When we build our identity, our politics, our vision of "great" on a story that isn't real — we lose. We lose connection to what's actually here. We lose the ability to see clearly. And we make decisions, personal and political ones, based on a foundation that was never solid to begin with.
The photograph from 1959 isn't just nostalgic. It's a fiction being sold as truth. And that fiction has consequences for real people — including my kids.
I want to be clear about something: I'm not writing this from a place of rage, even though I feel that too. I'm writing it from a place of love. Deep, stubborn, see-the-good-and-the-bad kind of love — for my kids, my partner, and honestly, for this country, which I believe can be so much more than this.
But love without honesty isn't really love. And staying quiet in the face of something like this — an official government account using a segregation-era classroom to signal what "great" education looks like — isn't neutrality. It's participation.
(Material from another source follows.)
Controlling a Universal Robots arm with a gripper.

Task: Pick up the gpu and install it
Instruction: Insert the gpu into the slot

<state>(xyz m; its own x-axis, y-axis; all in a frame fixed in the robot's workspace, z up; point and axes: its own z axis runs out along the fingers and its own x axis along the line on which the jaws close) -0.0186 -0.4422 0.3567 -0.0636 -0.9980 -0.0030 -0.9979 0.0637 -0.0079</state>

So I'm naming it. That image is not a vision of greatness. It's a vision of exclusion and lies dressed up in nostalgia. And as a white parent to brown kids, I don't have the luxury of letting that go unremarked. My kids don't have that luxury either — they live inside a world that sends them these messages constantly. The least I can do is see it and say so out loud.
But here's what I really want to say — whether or not you have kids who look like mine — whether or not you're partnered like I am — I believe this matters to you too. I really do.
Because that story — the one the image is trying to sell us — doesn't actually serve white people either. It keeps us small. It keeps us afraid. It has us holding onto a version of the world that was never really real — and that grip gets harder to hold every day.
What if we let ourselves be curious instead? What if we asked — genuinely asked — what makes education great? What makes this country worth loving?
I'd argue it's not the 1959 classroom. I'd argue it's the moments when a kid who doesn't see themselves anywhere suddenly finds themselves in a story. When a teacher holds space for a history that got left out. When children learn alongside kids who don't look like them, don't sound like them, don't come from the same place — and grow bigger because of it.
That's the greatness I want for my kids. For all of our kids.
I'm not here to tell you what to think — really, that’s never my goal. But I am hoping you'll think — really think — and maybe share what comes up for you.
When you saw that image, what did you feel first? What story did it tell you, and where did you learn that story?
What version of "great" were you raised to reach for — and does it actually include the people you say that you love, the communities you're part of, the world as it really is?
And what would it mean — for you, for your kids, for the people around you — to push back? Not perfectly. Not with all the right words. Just honestly, from where you actually stand?